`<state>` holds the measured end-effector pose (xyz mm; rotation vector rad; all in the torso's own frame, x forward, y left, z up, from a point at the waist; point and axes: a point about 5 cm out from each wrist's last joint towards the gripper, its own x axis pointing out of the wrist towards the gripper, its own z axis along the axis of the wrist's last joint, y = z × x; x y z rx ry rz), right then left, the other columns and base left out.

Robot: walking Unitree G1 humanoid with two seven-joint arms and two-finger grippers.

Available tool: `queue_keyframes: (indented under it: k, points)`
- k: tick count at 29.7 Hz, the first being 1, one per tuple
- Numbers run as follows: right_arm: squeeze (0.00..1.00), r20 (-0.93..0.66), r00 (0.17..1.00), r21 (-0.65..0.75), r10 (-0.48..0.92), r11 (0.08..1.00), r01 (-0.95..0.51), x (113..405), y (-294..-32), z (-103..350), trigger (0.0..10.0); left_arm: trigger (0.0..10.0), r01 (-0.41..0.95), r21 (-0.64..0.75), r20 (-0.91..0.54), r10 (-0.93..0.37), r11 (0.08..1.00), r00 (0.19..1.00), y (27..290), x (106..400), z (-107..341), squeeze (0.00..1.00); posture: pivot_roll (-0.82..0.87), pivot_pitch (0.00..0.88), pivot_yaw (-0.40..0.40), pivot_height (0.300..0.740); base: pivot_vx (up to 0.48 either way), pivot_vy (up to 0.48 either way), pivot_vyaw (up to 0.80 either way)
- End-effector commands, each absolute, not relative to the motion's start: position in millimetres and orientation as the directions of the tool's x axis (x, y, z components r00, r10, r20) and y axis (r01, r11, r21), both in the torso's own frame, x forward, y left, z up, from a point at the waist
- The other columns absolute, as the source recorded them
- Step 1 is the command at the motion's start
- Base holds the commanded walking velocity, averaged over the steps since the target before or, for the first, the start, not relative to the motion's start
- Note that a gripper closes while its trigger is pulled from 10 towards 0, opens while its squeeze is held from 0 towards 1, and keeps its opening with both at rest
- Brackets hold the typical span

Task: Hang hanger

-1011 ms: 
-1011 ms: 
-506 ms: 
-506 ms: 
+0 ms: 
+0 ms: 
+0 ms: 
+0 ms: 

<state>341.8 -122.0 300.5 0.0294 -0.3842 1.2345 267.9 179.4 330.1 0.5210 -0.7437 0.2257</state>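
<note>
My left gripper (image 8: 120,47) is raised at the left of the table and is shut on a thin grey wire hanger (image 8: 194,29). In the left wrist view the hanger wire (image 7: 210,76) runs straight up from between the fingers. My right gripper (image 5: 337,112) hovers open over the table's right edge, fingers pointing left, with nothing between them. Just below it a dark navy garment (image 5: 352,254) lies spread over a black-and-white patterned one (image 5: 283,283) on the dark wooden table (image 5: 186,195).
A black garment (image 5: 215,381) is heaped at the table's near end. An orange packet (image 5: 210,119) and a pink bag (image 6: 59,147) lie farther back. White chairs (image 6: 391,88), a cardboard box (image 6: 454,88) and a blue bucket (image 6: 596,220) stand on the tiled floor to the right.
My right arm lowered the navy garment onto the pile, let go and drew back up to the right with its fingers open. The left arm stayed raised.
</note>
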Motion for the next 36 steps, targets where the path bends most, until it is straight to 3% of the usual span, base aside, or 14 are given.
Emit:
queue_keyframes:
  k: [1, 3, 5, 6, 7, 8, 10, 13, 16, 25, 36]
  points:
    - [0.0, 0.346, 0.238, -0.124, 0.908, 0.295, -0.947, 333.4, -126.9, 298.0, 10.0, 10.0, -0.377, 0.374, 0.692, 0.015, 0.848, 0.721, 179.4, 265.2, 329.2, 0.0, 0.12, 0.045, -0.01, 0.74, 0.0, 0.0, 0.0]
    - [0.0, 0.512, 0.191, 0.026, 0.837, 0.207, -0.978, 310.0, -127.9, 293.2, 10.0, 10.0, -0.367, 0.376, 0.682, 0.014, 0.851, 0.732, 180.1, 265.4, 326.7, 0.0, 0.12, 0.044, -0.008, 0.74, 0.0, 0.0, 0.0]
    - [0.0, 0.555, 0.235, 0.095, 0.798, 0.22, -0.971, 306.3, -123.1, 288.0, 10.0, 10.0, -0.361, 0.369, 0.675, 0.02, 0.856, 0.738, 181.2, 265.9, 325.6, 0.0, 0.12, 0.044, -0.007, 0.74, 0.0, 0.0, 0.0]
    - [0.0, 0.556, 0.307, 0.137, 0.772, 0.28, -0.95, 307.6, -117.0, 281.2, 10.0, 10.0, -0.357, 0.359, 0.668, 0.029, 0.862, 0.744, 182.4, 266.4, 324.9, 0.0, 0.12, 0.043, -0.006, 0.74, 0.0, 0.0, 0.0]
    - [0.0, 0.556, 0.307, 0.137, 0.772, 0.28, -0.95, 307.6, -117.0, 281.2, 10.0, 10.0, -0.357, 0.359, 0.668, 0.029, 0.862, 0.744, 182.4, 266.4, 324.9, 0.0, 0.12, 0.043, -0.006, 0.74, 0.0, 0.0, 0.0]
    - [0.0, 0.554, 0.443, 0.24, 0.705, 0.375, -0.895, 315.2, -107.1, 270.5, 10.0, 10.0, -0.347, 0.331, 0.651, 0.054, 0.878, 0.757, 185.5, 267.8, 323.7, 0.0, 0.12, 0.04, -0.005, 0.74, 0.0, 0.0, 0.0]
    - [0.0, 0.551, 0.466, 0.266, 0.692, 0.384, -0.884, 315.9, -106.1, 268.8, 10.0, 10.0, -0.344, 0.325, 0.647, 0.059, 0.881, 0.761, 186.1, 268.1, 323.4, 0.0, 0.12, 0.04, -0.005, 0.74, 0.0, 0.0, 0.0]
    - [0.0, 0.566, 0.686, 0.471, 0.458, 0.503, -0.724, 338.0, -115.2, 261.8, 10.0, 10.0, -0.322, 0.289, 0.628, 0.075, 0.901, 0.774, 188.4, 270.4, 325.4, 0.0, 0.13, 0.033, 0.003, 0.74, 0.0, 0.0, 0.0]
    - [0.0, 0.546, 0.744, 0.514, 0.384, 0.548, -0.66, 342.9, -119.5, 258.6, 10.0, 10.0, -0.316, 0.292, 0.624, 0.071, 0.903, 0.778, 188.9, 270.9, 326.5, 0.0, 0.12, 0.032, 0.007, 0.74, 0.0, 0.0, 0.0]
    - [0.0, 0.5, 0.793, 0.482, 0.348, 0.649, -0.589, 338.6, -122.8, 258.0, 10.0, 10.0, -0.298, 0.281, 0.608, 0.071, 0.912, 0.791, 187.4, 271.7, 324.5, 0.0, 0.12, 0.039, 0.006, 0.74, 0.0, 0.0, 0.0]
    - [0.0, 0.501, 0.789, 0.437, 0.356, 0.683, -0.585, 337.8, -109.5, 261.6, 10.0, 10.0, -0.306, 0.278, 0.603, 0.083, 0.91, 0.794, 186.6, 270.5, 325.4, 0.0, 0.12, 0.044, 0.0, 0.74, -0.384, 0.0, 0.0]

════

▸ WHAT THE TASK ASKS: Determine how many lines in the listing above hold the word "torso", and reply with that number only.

▸ OUTPUT FOR THIS EXERCISE: 2